The Intelligent Design movement consists primarily of a public relations campaign meant to sway the opinion of the public and that of the popular media, and an aggressive lobbying campaign directed at policymakers and the educational community which seeks to undermine public support for teaching evolution while cultivating support for what the movement terms "intelligent design theory." These are both largely funded and directed by the Discovery Institute and conducted across a wide spectrum, from the national to the grassroots levels. The movement's near-term goal is greatly undermining or eliminating altogether the teaching of evolution in public school science, and with the long-term goal of "renewing" American culture by shaping public policy to reflect conservative Christian values. Intelligent design is central and necessary for this agenda as described by the Discovery Institute: "Design theory promises to reverse the stifling dominance of the materialist worldview, and to replace it with a science consonant with Christian and theistic convictions."

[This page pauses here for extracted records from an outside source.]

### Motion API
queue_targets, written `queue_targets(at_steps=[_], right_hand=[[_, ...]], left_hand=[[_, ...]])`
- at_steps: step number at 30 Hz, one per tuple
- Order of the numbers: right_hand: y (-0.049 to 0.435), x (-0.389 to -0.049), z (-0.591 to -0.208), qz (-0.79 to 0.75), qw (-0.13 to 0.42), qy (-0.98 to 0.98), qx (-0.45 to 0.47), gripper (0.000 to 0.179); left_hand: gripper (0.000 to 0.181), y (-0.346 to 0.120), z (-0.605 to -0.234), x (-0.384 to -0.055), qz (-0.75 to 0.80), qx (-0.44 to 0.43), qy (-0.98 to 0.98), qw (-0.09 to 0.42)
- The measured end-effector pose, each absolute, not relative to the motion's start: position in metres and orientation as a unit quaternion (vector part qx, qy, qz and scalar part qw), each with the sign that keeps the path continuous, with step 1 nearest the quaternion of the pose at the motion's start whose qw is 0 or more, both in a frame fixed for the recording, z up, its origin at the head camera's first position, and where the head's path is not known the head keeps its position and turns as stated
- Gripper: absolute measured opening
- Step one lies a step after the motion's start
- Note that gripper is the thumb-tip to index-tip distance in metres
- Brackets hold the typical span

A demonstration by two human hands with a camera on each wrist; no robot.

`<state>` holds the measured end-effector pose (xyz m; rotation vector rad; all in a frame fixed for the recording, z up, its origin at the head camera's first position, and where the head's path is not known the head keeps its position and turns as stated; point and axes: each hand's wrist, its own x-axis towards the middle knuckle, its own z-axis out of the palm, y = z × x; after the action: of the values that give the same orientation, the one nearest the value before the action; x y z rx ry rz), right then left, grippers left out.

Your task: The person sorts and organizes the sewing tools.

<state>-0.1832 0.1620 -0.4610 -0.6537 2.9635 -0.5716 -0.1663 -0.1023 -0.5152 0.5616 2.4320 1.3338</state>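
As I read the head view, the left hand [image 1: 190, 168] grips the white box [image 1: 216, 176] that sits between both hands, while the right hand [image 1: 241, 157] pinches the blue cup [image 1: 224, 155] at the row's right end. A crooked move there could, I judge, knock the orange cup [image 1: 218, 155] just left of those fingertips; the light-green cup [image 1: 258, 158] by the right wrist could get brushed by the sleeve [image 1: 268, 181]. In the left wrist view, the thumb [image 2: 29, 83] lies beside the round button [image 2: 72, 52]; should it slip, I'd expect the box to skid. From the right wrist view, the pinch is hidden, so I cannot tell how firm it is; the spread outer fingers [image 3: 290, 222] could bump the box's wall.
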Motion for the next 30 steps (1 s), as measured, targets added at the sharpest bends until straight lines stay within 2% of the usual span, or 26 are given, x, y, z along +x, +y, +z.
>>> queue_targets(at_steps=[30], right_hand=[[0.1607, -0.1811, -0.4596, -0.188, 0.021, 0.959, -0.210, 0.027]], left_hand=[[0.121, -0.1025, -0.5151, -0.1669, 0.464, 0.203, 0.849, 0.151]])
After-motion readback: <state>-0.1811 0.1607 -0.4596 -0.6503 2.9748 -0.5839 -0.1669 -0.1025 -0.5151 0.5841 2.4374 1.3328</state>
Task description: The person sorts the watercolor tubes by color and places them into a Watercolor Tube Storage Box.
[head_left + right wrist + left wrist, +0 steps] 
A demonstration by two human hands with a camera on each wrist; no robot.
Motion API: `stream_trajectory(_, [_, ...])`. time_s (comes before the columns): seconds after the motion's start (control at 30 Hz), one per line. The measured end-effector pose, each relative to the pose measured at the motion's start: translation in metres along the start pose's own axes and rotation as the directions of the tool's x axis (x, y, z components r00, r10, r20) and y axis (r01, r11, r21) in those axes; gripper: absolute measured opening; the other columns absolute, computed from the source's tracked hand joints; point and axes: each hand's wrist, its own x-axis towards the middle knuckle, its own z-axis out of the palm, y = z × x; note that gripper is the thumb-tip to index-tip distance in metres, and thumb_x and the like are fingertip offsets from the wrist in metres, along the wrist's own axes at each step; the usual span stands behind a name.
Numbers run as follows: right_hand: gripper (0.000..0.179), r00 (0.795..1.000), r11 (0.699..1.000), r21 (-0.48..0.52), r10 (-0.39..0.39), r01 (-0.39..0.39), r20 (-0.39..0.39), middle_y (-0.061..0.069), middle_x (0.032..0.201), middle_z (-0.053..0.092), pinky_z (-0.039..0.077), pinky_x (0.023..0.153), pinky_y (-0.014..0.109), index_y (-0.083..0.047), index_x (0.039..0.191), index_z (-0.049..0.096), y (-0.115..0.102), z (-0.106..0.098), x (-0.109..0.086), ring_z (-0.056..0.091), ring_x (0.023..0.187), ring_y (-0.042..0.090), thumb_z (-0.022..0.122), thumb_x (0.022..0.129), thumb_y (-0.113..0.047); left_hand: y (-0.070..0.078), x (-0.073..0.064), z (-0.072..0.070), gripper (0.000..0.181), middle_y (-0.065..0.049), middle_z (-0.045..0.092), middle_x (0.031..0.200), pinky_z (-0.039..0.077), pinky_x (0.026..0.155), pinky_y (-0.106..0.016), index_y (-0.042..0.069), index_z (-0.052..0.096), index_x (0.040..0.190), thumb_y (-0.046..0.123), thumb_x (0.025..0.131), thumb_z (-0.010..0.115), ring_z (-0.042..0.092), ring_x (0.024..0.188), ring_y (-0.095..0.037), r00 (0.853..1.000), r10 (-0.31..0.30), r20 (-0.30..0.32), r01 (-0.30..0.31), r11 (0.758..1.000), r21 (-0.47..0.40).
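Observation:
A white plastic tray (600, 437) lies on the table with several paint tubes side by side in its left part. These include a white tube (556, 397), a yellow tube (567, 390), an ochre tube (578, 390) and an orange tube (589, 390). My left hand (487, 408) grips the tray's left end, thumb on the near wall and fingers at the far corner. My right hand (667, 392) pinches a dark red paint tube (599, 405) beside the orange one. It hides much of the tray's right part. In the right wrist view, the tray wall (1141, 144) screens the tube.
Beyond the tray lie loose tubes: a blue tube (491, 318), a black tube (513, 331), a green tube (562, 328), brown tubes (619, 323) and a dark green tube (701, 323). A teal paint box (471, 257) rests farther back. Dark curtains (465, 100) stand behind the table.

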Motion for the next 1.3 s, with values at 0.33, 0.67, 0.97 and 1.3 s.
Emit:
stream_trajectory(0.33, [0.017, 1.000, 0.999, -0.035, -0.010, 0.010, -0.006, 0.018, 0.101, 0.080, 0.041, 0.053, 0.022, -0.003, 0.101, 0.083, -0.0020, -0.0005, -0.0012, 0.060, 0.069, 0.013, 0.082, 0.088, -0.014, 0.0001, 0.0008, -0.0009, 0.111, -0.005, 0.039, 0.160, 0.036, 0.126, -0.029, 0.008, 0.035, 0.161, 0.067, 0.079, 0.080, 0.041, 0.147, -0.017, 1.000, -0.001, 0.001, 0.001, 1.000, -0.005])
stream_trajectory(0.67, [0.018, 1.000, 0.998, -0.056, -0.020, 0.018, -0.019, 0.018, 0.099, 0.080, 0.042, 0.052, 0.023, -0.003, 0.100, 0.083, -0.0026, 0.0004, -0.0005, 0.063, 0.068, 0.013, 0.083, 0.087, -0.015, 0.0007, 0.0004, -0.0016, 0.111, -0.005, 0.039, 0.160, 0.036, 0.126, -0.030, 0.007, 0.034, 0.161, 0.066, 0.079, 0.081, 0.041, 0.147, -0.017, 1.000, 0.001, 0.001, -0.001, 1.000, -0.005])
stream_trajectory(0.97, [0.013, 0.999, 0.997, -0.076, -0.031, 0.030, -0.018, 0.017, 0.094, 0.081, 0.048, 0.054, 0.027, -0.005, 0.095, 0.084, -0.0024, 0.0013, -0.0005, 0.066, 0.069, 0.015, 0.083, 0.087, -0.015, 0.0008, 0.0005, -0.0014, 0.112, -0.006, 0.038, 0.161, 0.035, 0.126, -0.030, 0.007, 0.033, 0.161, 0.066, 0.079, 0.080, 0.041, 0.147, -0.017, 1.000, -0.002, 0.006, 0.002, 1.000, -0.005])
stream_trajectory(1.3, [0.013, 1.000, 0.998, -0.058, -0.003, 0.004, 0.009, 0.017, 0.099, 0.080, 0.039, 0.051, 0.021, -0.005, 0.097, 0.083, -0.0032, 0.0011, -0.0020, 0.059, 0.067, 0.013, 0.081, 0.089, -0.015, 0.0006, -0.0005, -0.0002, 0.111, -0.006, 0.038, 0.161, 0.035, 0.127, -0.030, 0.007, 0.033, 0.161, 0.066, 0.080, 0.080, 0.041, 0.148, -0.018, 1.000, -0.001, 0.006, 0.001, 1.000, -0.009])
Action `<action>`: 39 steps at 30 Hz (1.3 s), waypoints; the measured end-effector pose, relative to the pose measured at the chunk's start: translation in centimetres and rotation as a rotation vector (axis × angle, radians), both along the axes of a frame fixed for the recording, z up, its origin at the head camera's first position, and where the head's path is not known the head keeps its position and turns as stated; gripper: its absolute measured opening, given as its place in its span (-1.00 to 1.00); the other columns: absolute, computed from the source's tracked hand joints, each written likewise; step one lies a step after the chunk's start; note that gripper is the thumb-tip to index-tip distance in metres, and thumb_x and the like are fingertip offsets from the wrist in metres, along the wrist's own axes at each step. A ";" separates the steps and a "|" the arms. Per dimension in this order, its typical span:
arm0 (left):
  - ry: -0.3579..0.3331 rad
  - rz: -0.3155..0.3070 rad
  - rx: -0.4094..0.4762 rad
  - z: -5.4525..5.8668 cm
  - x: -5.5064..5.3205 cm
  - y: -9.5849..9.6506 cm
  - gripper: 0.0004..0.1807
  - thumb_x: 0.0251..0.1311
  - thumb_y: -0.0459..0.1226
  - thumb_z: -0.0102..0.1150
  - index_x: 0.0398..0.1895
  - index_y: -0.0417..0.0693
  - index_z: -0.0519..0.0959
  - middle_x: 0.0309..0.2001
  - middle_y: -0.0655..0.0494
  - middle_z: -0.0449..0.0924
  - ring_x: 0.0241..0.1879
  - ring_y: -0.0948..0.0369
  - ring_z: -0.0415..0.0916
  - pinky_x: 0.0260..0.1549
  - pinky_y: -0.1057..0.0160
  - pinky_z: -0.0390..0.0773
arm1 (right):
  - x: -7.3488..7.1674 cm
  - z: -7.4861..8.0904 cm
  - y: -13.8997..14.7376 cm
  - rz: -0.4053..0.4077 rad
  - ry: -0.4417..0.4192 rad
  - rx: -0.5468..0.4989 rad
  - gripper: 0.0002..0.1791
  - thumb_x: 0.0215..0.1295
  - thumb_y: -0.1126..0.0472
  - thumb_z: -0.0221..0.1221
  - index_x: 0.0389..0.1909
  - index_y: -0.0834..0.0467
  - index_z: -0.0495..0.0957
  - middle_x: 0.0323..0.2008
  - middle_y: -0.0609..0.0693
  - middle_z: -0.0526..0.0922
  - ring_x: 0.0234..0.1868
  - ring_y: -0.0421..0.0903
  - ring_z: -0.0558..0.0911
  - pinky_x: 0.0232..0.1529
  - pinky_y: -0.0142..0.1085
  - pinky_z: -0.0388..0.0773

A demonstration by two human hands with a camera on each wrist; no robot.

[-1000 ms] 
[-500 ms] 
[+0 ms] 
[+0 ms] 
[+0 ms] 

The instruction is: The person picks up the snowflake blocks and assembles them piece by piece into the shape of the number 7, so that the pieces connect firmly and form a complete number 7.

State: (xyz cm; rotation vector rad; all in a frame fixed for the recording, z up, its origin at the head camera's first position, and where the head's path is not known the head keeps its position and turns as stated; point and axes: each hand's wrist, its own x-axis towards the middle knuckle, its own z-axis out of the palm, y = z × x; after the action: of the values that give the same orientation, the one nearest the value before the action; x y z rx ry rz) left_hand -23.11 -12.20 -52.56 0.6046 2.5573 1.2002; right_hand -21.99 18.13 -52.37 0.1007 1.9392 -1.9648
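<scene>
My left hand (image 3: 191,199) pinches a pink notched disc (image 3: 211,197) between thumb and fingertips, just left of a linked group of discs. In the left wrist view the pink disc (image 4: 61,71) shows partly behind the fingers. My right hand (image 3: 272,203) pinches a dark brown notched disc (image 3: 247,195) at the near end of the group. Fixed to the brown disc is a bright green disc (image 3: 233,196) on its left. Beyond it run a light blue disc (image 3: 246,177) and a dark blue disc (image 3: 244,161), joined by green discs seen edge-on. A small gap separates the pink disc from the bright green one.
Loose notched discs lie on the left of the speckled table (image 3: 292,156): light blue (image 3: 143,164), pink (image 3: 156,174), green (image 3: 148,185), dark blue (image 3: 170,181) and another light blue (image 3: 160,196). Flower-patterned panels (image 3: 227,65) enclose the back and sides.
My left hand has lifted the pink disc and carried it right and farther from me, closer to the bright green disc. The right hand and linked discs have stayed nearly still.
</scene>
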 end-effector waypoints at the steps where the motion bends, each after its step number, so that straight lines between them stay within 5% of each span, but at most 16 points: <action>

The movement's Teach the Controversy campaign is designed to portray evolution as "a theory in crisis" and leave the scientific establishment looking closed-minded, that it is attempting to stifle and suppress new discoveries supporting Intelligent Design that challenge the scientific status quo. This is made with the knowledge that it's unlikely many in the public can or will consult the current scientific literature or contact major scientific organizations to verify Discovery Institute claims and plays on undercurrents of anti-intellectualism and distrust of science and scientists that can be found in particular segments of American society. In doing this, the movement claims that it is confronting the limitations of scientific orthodoxy, and a secular, atheistic philosophy of Naturalism. The Intelligent Design movement has attracted considerable press attention and pockets of public support, especially among conservative Christians in the US.

According to critics of the intelligent design movement, the movement's purpose is political rather than scientific or educational. They claim the movement's "activities betray an aggressive, systematic agenda for promoting not only intelligent design creationism, but the religious worldview that undergirds it" [3] and call intelligent design an attempt to recast religious dogma in an effort to reintroduce the teaching of biblical creationism to public school science classrooms and the movement as an effort to reshape American society into a theocracy starting with education and science. As evidence they cite the Discovery Institute's political activities, its' Wedge strategy, and statements made by leading Intelligent Design proponents.

The mainstream scientific community's position, as represented by the National Academy of Sciences and the National Center for Science Education, is that Intelligent Design is not science, but creationist pseudoscience.

Richard Dawkins, biologist and professor at Oxford University, compares "Teach the controversy" with teaching flat earthism, perfectly fine in a history class but not in science. "If you give the idea that there are two schools of thought within science, one that says the earth is round and one that says the earth is flat, you are misleading children.